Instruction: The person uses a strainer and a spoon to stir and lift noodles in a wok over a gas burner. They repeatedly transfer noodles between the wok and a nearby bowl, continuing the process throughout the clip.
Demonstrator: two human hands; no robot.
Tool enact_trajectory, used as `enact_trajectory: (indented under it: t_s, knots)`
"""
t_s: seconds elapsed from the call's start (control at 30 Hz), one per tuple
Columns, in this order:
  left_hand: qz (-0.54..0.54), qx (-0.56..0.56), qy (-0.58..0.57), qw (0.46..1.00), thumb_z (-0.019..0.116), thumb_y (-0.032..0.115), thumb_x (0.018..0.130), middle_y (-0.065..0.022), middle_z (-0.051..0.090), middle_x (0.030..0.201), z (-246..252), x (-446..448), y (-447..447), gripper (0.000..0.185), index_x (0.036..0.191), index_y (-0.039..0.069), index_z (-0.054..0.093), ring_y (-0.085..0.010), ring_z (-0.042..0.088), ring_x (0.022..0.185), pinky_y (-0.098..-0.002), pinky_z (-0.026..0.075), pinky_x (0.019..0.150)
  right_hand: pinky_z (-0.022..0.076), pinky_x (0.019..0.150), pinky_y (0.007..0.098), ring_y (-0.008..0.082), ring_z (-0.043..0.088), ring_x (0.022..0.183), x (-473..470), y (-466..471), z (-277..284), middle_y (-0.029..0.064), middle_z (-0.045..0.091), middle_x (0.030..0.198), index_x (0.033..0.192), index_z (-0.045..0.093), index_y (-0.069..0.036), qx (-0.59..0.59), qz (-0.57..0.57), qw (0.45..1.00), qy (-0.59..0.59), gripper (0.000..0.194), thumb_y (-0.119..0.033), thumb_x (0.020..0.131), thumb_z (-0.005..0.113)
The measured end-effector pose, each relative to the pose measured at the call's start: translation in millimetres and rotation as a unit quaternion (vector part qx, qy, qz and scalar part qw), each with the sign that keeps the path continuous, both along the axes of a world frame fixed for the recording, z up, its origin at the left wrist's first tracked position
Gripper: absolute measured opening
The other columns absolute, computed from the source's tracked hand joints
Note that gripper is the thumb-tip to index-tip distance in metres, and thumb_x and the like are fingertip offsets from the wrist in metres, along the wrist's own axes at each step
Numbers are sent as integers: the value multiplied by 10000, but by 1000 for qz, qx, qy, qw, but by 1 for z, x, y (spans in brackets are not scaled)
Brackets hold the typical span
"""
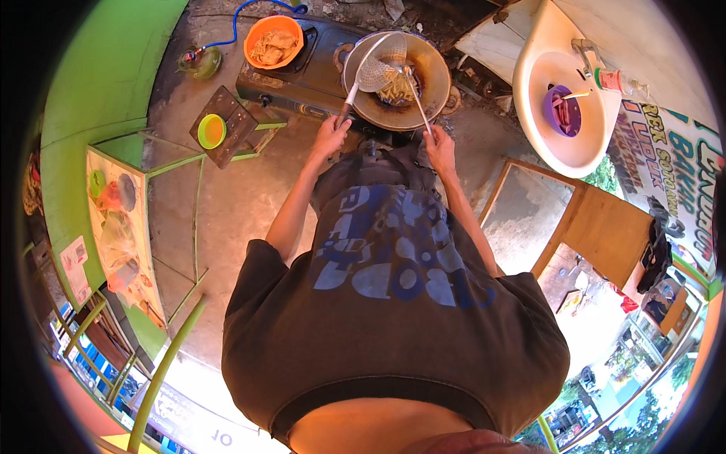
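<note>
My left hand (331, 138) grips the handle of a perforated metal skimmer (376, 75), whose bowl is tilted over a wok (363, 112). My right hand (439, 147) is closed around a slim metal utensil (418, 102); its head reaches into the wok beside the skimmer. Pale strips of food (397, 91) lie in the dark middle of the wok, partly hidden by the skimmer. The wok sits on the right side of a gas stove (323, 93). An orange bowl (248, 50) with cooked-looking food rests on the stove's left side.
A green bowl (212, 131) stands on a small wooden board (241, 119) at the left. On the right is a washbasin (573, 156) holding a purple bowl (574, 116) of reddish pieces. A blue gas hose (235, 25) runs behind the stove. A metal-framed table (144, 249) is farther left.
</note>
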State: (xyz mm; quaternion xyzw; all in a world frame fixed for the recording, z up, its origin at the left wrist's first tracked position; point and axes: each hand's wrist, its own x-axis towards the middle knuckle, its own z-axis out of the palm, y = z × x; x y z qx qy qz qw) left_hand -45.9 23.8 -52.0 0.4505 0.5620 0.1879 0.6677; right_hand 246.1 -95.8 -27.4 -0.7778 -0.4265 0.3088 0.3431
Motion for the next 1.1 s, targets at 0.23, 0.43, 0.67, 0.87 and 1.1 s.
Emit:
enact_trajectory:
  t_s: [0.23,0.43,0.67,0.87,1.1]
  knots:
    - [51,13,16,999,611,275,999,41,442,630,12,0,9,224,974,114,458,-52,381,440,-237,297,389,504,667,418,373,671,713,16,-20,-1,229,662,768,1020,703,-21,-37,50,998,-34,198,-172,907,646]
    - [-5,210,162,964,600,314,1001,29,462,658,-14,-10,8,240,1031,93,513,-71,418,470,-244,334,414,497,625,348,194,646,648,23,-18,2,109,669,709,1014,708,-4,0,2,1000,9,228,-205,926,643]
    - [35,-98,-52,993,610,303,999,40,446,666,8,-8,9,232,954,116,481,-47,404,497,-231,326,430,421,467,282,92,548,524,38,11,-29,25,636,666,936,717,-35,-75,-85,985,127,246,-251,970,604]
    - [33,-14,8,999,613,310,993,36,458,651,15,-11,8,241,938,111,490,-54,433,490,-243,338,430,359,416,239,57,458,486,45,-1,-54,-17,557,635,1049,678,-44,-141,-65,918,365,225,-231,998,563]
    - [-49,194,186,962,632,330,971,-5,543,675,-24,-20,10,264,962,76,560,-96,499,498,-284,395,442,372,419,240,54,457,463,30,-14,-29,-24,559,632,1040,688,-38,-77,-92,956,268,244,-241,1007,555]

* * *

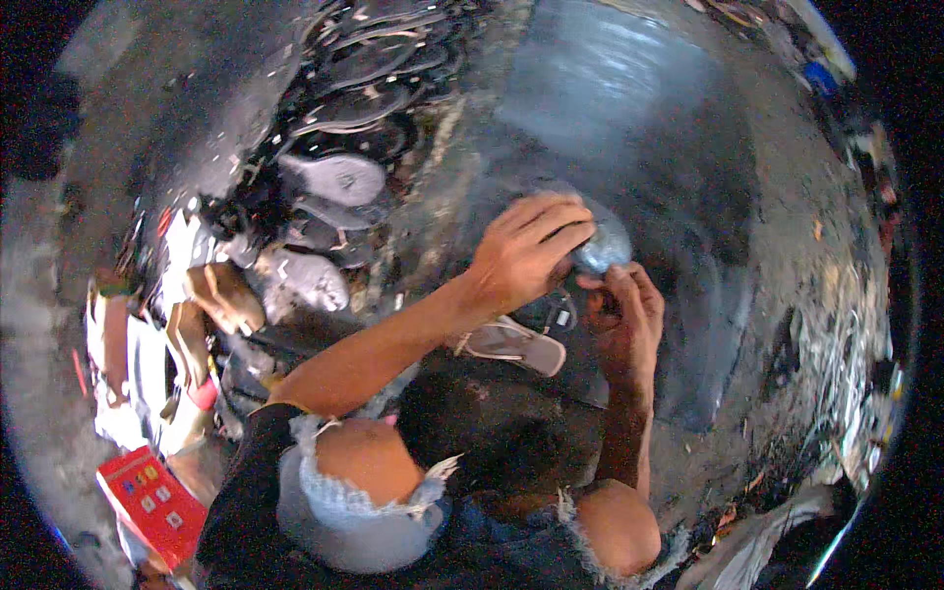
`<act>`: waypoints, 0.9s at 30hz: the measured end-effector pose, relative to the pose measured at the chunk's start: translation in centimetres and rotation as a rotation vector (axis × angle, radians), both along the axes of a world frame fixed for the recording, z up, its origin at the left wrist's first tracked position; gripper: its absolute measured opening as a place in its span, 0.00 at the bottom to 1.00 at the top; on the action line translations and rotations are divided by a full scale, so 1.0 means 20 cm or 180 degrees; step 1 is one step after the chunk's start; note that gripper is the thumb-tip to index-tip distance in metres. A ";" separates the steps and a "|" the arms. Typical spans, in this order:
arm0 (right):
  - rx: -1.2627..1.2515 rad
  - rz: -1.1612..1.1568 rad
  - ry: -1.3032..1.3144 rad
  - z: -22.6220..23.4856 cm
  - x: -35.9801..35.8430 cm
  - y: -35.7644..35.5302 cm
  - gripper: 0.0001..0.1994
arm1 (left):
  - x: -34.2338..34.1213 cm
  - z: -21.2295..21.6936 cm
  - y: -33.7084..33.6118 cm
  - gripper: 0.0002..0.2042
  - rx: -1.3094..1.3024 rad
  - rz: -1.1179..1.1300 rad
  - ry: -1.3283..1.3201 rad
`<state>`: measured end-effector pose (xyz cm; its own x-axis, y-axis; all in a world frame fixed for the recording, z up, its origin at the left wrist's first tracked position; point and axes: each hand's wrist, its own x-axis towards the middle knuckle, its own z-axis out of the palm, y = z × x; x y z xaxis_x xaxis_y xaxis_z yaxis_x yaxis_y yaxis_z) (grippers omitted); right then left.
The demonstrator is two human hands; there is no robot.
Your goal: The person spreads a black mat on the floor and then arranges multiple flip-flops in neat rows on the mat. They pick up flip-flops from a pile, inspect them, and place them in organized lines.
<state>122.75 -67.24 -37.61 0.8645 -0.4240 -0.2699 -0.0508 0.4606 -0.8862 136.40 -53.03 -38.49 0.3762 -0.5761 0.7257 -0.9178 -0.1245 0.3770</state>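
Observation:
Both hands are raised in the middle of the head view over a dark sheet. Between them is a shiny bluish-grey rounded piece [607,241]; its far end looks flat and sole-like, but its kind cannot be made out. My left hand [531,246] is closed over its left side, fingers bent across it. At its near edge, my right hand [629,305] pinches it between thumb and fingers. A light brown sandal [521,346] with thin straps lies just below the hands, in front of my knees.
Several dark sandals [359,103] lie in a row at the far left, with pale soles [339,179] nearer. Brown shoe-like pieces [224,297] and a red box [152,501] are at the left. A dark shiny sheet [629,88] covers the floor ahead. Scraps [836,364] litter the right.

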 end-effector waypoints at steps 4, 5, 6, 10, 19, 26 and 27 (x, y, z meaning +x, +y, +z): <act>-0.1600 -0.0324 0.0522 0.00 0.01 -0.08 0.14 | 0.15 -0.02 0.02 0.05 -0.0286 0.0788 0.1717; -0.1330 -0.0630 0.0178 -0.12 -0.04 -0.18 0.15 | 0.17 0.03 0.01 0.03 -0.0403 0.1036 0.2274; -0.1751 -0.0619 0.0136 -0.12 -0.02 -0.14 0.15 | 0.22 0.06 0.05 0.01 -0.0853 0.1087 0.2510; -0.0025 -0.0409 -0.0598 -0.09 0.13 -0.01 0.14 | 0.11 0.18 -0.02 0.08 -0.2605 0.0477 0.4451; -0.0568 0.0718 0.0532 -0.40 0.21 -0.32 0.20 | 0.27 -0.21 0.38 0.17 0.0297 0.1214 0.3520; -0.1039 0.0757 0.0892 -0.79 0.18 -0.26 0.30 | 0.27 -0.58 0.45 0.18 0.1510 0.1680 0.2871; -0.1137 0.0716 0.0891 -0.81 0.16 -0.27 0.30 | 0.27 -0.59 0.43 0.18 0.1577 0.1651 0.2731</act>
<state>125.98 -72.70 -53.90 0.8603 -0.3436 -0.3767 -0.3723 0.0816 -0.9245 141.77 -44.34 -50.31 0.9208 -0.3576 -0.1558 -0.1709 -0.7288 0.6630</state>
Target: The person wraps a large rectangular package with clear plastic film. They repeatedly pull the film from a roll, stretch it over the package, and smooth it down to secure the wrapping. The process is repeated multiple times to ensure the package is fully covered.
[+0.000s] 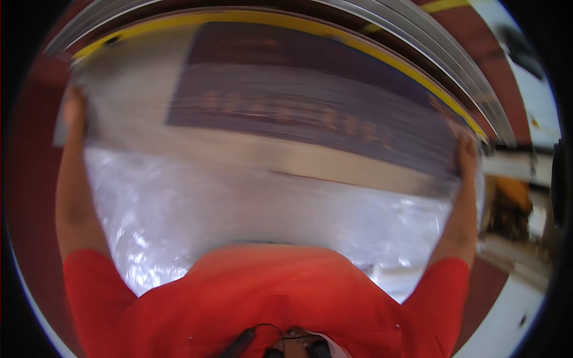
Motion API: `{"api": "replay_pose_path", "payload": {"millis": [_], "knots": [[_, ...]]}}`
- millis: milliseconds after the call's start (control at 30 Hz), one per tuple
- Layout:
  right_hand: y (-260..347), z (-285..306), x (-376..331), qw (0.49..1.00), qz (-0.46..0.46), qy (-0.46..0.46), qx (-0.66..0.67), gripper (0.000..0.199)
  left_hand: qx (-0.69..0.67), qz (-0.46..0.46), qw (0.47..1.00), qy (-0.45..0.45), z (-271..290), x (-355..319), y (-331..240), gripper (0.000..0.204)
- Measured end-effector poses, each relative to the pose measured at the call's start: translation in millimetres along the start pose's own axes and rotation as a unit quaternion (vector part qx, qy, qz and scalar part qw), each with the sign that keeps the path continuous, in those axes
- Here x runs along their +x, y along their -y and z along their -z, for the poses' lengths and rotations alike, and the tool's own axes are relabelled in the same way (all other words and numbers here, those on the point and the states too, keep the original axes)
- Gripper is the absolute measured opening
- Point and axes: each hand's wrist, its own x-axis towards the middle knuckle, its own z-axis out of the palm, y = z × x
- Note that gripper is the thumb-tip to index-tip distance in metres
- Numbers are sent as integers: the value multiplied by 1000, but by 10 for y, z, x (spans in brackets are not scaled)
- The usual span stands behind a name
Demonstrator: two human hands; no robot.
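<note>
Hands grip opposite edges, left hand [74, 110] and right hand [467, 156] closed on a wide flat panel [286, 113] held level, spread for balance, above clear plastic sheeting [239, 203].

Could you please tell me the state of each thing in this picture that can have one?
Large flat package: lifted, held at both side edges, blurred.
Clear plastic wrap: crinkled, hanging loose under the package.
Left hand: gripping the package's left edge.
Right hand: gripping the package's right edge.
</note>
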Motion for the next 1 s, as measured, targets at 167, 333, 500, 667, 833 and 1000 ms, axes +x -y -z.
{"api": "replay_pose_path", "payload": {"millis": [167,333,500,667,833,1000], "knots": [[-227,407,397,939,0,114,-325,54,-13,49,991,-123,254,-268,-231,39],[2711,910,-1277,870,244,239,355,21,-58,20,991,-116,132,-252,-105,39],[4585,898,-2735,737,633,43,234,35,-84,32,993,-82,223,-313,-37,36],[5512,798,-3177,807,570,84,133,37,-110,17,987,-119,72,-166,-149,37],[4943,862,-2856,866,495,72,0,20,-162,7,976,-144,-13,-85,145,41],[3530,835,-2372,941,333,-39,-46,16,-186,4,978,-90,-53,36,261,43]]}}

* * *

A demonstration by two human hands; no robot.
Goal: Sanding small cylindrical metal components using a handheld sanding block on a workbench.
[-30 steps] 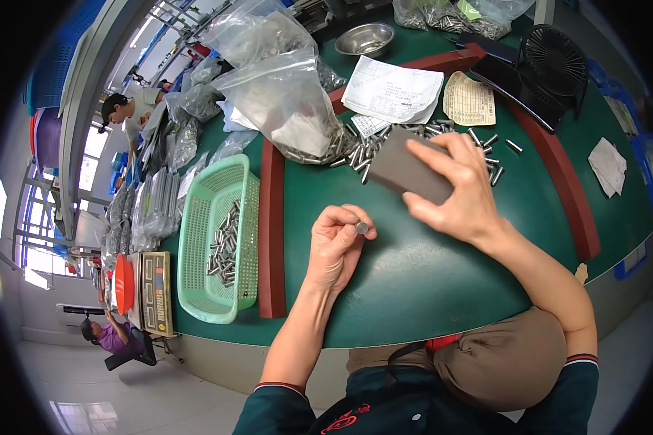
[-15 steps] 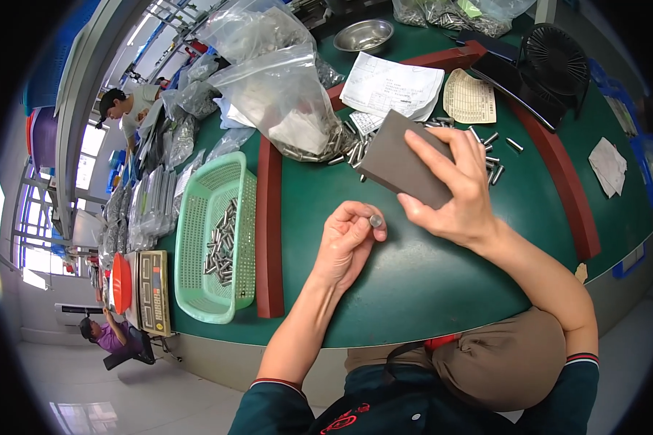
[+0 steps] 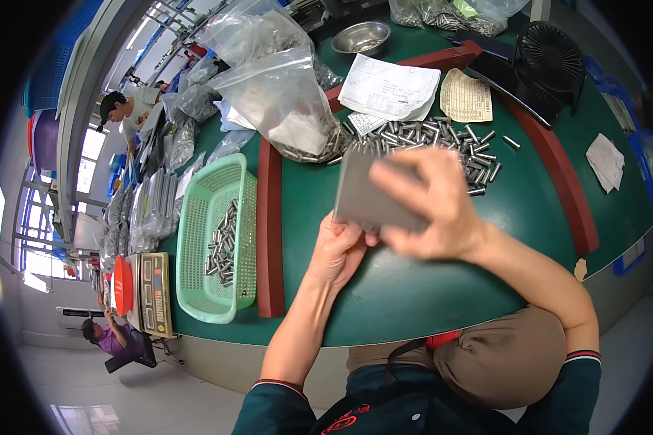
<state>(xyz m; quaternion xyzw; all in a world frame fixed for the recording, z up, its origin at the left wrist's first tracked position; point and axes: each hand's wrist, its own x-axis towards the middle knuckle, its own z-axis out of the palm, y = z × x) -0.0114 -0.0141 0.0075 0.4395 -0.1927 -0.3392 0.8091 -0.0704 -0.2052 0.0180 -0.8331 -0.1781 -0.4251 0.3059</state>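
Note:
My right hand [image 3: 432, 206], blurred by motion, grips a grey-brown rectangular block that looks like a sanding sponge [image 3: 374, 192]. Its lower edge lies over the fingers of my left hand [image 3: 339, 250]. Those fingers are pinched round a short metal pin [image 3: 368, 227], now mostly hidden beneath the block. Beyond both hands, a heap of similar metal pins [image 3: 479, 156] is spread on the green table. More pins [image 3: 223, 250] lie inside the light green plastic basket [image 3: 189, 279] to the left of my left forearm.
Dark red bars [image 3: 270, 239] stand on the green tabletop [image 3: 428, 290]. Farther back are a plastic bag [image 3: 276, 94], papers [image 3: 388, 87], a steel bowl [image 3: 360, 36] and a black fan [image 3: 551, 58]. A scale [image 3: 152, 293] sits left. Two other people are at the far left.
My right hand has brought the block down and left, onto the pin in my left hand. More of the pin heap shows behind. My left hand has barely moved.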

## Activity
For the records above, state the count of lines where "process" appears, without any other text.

## Answer for this exercise
2